▶ [Task statement]
Within the data below, find the string "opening" and return each line where it occurs.

▶ [Source data]

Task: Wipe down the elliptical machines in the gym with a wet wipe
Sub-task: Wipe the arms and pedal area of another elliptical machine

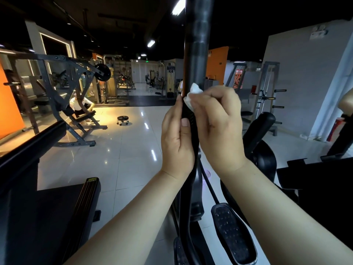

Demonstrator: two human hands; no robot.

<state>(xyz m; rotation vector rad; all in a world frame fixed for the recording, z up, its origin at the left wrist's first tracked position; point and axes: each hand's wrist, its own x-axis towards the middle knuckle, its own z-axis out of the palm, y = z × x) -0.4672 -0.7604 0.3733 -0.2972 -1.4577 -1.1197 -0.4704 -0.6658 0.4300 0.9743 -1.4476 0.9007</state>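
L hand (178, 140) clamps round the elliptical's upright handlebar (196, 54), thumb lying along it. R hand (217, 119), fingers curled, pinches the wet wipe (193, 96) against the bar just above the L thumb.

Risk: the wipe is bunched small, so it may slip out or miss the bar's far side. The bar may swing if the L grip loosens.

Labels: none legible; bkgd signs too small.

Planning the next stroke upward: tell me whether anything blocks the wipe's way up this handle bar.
Nothing visible does. The right hand presses the wet wipe on the handle bar, which is bare above it to the picture's top. The left hand grips the bar just below, blocking only a downward stroke.
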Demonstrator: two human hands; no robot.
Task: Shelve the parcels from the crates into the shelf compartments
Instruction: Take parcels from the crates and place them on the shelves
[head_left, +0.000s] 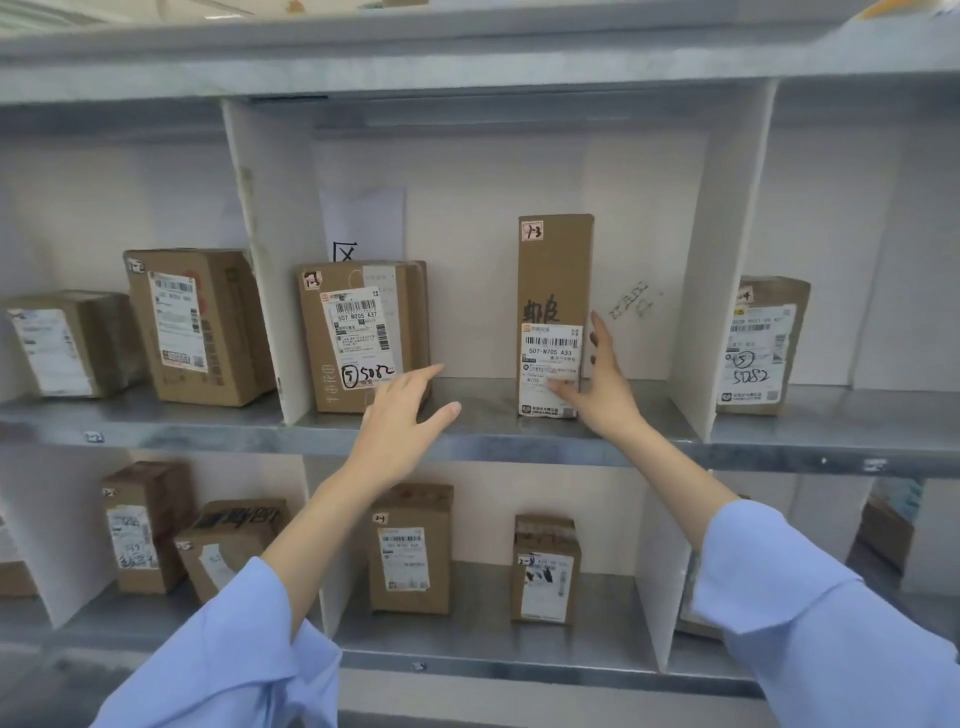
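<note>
Cardboard tall parcel (555, 291) upright on upper metal shelf (483, 431), middle compartment, marked 7-3, label A33. Right hand (597, 382) against its right side, thumb on the label, fingers spread, not clamped. Left hand (402, 415) spread, holding nothing, left of tall parcel, in front of squat parcel (361, 335) labelled A37. White divider (719, 270) right of tall parcel.

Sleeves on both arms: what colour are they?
Light blue sleeves, plain and loose at the cuff, best seen in the head view.
</note>
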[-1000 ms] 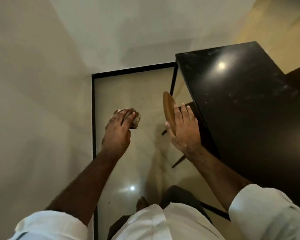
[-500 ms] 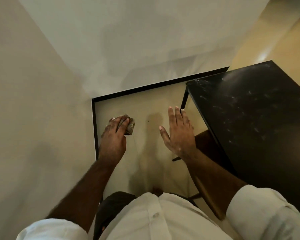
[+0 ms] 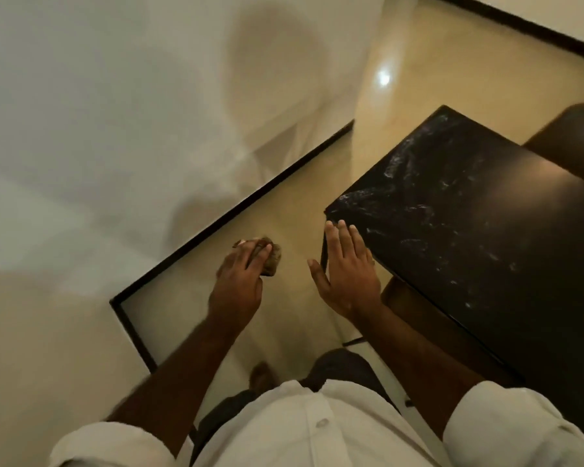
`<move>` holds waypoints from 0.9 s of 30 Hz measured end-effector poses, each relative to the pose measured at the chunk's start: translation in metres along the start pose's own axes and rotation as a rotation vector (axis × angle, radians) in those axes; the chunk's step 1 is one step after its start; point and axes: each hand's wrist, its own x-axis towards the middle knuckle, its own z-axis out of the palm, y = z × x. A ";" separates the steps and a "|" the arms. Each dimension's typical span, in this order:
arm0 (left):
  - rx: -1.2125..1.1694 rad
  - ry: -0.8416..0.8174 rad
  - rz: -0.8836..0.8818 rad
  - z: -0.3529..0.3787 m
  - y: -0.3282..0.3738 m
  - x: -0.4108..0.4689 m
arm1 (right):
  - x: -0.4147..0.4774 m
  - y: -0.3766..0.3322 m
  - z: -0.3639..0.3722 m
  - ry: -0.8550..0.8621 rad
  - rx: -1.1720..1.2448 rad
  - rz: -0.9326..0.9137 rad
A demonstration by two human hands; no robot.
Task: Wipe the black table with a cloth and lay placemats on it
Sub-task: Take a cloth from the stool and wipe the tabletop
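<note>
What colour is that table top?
Black, with whitish smears on the table, seen in the head view.

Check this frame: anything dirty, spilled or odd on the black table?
Yes. The black table has whitish smears and specks across its near-left corner and left part, like dust or residue; the right part looks clean. The left hand holds a bunched cloth off the table; the right hand is open, empty.

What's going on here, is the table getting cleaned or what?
A person stands beside the black table, about to wipe it. The left hand grips a bunched cloth over the floor, not yet on the table. The right hand is open and empty, fingers near the table's near corner. The tabletop shows pale smears. No placemats are on the table.
</note>
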 end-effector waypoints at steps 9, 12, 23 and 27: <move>0.011 -0.241 0.515 0.037 0.069 0.198 | 0.049 0.065 -0.008 0.099 0.119 0.431; -0.010 -0.325 0.615 0.060 0.111 0.232 | 0.055 0.091 -0.005 0.128 0.235 0.513; -0.197 -0.700 1.072 0.140 0.239 0.300 | 0.090 0.149 -0.032 0.768 1.727 1.220; -0.108 -0.956 1.336 0.166 0.275 0.320 | 0.094 0.172 -0.041 1.155 1.649 1.426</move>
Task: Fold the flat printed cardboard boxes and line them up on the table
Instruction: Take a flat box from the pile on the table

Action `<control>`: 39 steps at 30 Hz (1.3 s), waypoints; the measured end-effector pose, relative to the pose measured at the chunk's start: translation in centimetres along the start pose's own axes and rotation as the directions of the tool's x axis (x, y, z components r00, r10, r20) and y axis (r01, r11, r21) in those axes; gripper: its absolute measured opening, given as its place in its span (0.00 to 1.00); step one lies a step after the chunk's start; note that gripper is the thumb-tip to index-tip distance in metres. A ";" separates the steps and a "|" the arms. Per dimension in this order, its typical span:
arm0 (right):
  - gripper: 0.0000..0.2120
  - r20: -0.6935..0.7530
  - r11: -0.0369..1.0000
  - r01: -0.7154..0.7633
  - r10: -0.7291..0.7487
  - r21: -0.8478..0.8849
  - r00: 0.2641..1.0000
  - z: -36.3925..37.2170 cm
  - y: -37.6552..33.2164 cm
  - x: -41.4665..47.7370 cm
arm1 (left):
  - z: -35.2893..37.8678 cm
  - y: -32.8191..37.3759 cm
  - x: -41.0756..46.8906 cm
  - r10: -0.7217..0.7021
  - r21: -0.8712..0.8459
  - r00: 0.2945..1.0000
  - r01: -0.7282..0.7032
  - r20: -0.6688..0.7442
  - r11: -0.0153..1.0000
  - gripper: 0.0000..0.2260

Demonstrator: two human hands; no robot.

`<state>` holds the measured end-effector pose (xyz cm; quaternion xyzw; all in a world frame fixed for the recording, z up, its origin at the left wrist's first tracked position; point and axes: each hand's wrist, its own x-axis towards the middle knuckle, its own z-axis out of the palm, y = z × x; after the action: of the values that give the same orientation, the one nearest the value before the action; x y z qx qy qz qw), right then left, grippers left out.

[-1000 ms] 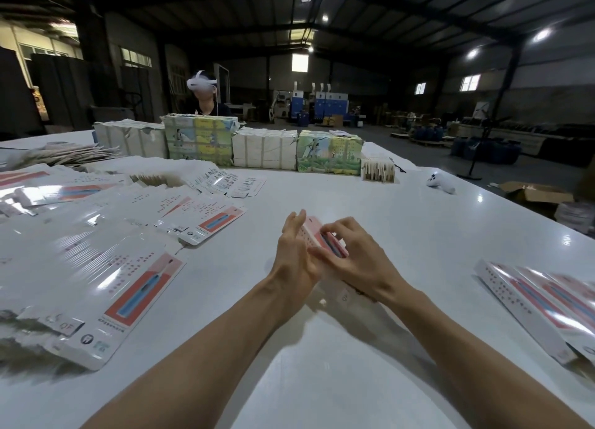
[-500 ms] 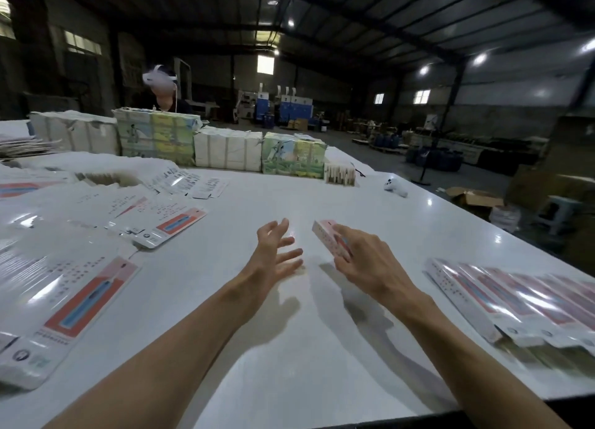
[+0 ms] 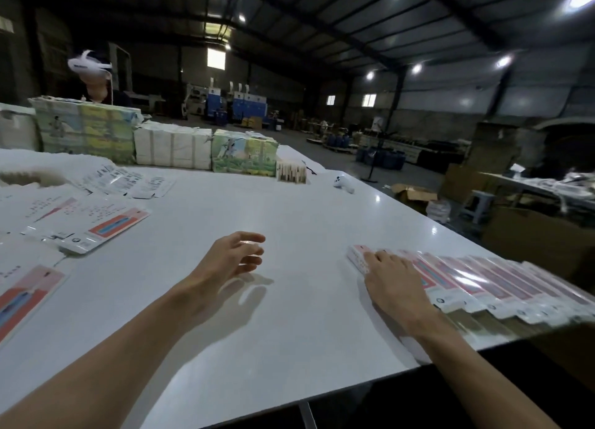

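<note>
A row of folded slim boxes (image 3: 489,277), white with pink and blue print, lies side by side along the right part of the white table (image 3: 289,222). My right hand (image 3: 391,277) lies on top of the leftmost folded box (image 3: 357,257) at the row's left end, holding it against the table. My left hand (image 3: 235,256) hovers over the bare middle of the table, fingers relaxed, holding nothing. Flat printed cardboard blanks (image 3: 93,225) lie scattered at the left.
Bundled stacks of printed packs (image 3: 244,151) and white packs (image 3: 174,148) stand along the far edge. A small white object (image 3: 343,184) lies far right. A person wearing a white headset (image 3: 90,66) stands behind the stacks. The table's near edge runs diagonally at lower right.
My right hand has carried the folded box rightward and set it at the left end of the row. My left hand has let go and stays open mid-table. The view has swung right.
</note>
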<state>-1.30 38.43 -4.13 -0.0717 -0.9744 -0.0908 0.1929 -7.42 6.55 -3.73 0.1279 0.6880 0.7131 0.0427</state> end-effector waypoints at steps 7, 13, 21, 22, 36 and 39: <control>0.25 0.009 0.998 -0.059 0.059 -0.024 0.998 -1.2 1.6 -0.4 | 0.0 0.1 -0.4 -0.009 0.080 1.000 0.008 0.011 0.997 0.10; 0.13 -0.158 0.986 0.121 -0.101 0.116 0.982 -3.0 -5.2 3.1 | -0.1 0.1 -0.4 -0.008 0.158 1.000 0.004 0.023 0.987 0.11; 0.14 -0.203 0.817 0.331 -0.265 0.472 0.943 -1.3 -16.8 4.3 | -2.5 2.2 -0.7 0.061 0.670 0.978 0.090 -0.199 0.736 0.10; 0.15 -0.184 0.805 0.353 -0.302 0.477 0.935 -0.7 -16.9 4.0 | -3.4 2.7 -0.8 0.062 0.712 0.971 0.127 -0.233 0.690 0.10; 0.11 -0.210 0.710 0.378 -0.317 0.595 0.925 0.6 -16.5 4.1 | -18.2 7.9 -8.1 -0.077 0.665 0.670 0.703 -0.738 -0.251 0.33; 0.11 -0.194 0.690 0.367 -0.319 0.623 0.928 0.5 -16.5 4.1 | -18.5 8.0 -8.3 -0.072 0.668 0.679 0.689 -0.731 -0.282 0.34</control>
<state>-8.12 22.92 -5.46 0.1860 -0.9332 0.2157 0.2193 -2.92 -13.74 2.82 -0.2827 0.9549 -0.0865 0.0270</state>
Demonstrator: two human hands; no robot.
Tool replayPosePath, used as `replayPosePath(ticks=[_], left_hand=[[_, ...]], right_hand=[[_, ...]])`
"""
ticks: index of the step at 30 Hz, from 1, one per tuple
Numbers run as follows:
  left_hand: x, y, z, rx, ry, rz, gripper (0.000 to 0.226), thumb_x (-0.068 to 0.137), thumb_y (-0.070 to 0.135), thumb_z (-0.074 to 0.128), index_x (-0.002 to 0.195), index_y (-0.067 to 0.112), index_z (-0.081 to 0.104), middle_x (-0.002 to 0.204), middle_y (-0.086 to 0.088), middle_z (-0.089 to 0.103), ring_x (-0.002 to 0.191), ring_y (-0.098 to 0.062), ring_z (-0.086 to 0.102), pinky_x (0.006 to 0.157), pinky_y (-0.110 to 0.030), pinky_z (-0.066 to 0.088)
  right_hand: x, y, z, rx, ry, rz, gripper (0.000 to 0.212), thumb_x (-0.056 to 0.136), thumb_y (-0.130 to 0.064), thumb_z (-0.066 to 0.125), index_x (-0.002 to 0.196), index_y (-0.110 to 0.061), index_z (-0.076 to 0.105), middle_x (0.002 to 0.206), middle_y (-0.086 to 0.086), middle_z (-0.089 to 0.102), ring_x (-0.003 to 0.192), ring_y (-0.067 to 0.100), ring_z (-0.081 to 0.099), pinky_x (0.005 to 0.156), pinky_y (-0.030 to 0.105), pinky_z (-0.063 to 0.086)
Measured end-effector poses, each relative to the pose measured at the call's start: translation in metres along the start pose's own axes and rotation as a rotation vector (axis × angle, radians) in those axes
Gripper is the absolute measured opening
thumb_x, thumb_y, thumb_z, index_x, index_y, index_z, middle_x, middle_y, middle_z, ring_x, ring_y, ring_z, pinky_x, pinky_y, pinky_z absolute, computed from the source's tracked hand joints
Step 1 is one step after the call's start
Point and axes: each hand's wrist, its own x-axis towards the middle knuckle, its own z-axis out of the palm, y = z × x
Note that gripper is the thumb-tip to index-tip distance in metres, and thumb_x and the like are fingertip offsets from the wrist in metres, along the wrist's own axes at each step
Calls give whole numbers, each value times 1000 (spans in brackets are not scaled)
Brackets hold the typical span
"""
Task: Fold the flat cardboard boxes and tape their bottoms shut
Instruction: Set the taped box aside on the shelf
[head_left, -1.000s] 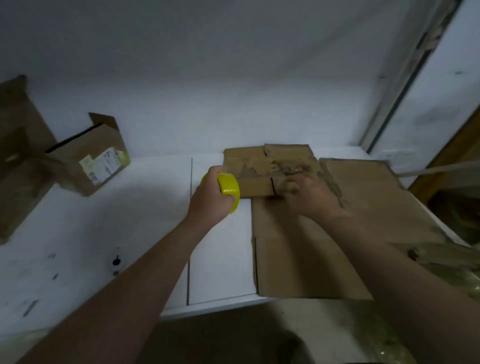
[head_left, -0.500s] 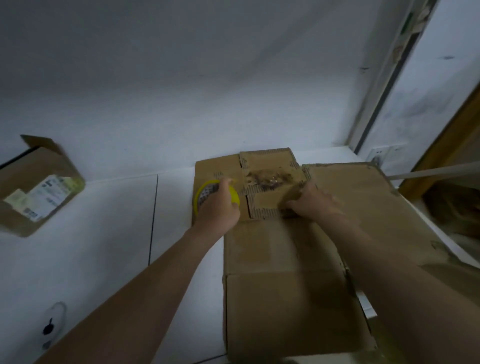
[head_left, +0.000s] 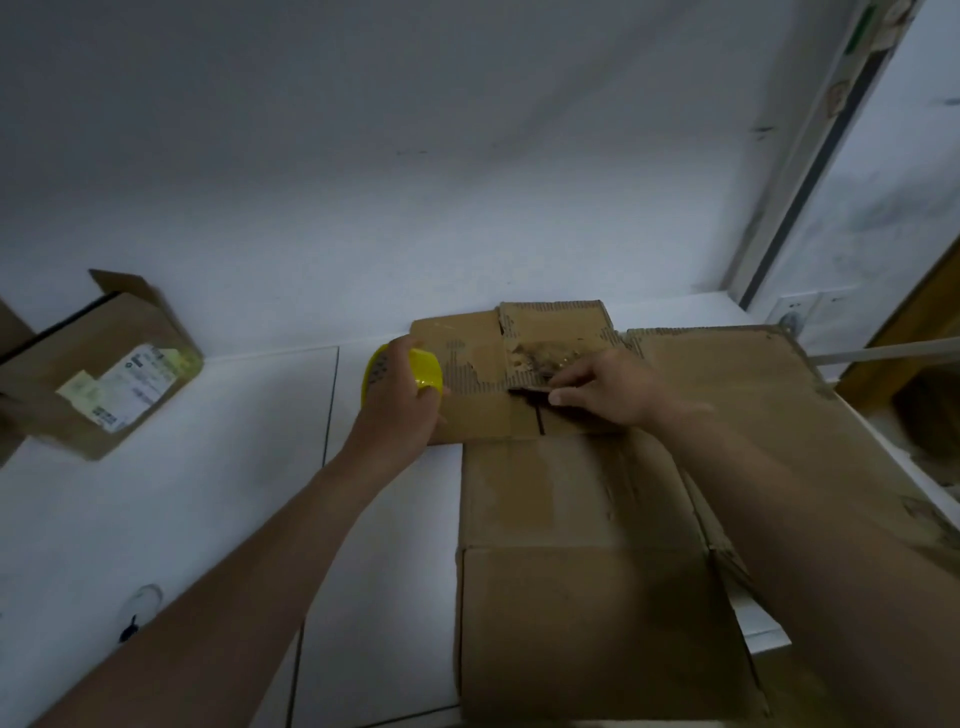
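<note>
A flat brown cardboard box lies on the white table in front of me, its torn far flaps near the wall. My left hand grips a yellow tape roll at the left flap's edge. My right hand pinches the lifted edge of the middle flap with thumb and fingers. A second flat cardboard sheet lies under and to the right of the box.
A folded cardboard box with a shipping label sits at the left against the white wall. A small dark-marked object lies near the table's front left. A wall socket and a wooden frame are at the right.
The view has shifted closer over the box. My right hand has moved from pressing the flaps to pinching and lifting a flap edge. My left hand stays on the tape roll.
</note>
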Motion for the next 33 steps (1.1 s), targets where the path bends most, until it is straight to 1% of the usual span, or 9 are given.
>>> replayPosePath(ticks=[3, 6, 12, 14, 19, 22, 26, 29, 33], left_hand=[[-7, 7, -14, -35, 44, 19, 58, 91, 2, 43, 139, 33, 35, 99, 8, 73, 65, -5, 68, 59, -25, 52], [-19, 11, -32, -177, 106, 16, 57, 91, -3, 43, 139, 27, 36, 109, -7, 71, 75, -24, 73, 63, -29, 56], [-53, 20, -84, -304, 230, -1, 56, 92, -5, 42, 141, 21, 33, 107, -9, 71, 71, -28, 74, 72, -38, 60], [-68, 21, -102, -329, 219, -9, 52, 94, -2, 44, 136, 26, 35, 105, -4, 73, 71, -25, 75, 76, -43, 59], [-123, 21, -145, -471, 127, -43, 37, 97, 6, 56, 126, 28, 49, 95, -2, 79, 73, -29, 76, 58, -31, 58], [-156, 11, -164, -512, 38, -73, 29, 99, 13, 58, 121, 31, 56, 96, -6, 79, 80, -34, 77, 74, -43, 60], [-188, -7, -174, -561, -49, -101, 28, 100, 14, 58, 121, 32, 60, 99, -9, 78, 84, -36, 76, 82, -48, 60], [-202, -16, -172, -544, -120, -101, 30, 100, 15, 59, 124, 34, 57, 101, -5, 78, 85, -34, 76, 78, -43, 62], [-207, -27, -165, -522, -182, -67, 30, 100, 15, 61, 126, 29, 55, 105, -5, 78, 87, -34, 76, 78, -44, 63]], right_hand=[[-4, -12, -2, -54, 193, -36, 20, 100, -33, 61, 107, -24, 78, 102, 0, 76, 94, 21, 67, 82, 32, 53], [-14, -36, -6, 43, 512, -120, 19, 101, -26, 60, 101, -19, 78, 94, 2, 76, 87, 21, 68, 81, 34, 55], [-42, -98, -23, 358, 746, -137, 25, 103, -30, 56, 120, -23, 73, 99, -13, 71, 81, -3, 62, 66, 7, 44], [-55, -117, -24, 402, 782, -144, 24, 104, -29, 55, 120, -24, 73, 97, -13, 70, 81, -1, 63, 66, 10, 45], [-100, -142, 1, 199, 605, -72, 30, 98, -13, 58, 121, -28, 70, 107, -7, 73, 94, 14, 66, 83, 31, 55], [-124, -155, 22, 105, 519, -53, 35, 95, -6, 57, 122, -25, 69, 107, -6, 73, 99, 16, 67, 86, 31, 55], [-146, -209, 48, 421, 338, -293, 18, 92, -34, 72, 107, -41, 69, 101, -20, 70, 91, 2, 67, 81, 19, 54], [-153, -242, 70, 524, 120, -320, 42, 83, -51, 76, 122, -36, 67, 110, -18, 70, 99, 1, 65, 87, 19, 52], [-148, -253, 92, 534, 63, -332, 21, 88, -29, 77, 106, -18, 78, 99, -7, 76, 95, 8, 69, 87, 31, 56]])
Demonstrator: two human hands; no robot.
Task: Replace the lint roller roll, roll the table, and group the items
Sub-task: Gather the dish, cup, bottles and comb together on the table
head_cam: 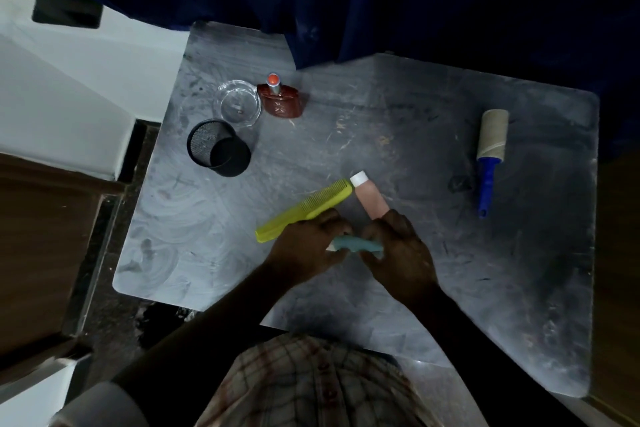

▶ [Solved exercise]
Action `<control>`: 39 steps at 30 Hz (1.3 s), waypoints; the measured end-effector pose, relative to the pose measured at the chunk's start: translation in centimetres along the start pose's own axes and rotation as the directions of the tool's x axis (x, y, z components r00, r10, r20) and y axis (r01, r11, r21) in those axes; gripper: its absolute measured opening, given as its place in its span (0.00 to 1.00); step one lies a step after the chunk's start; note that gripper is the thumb-tip to index-tip distance in metres. A ";" separates the steps and a "|" the arms. Per dimension in this order, its typical span:
Gripper is the absolute measured opening

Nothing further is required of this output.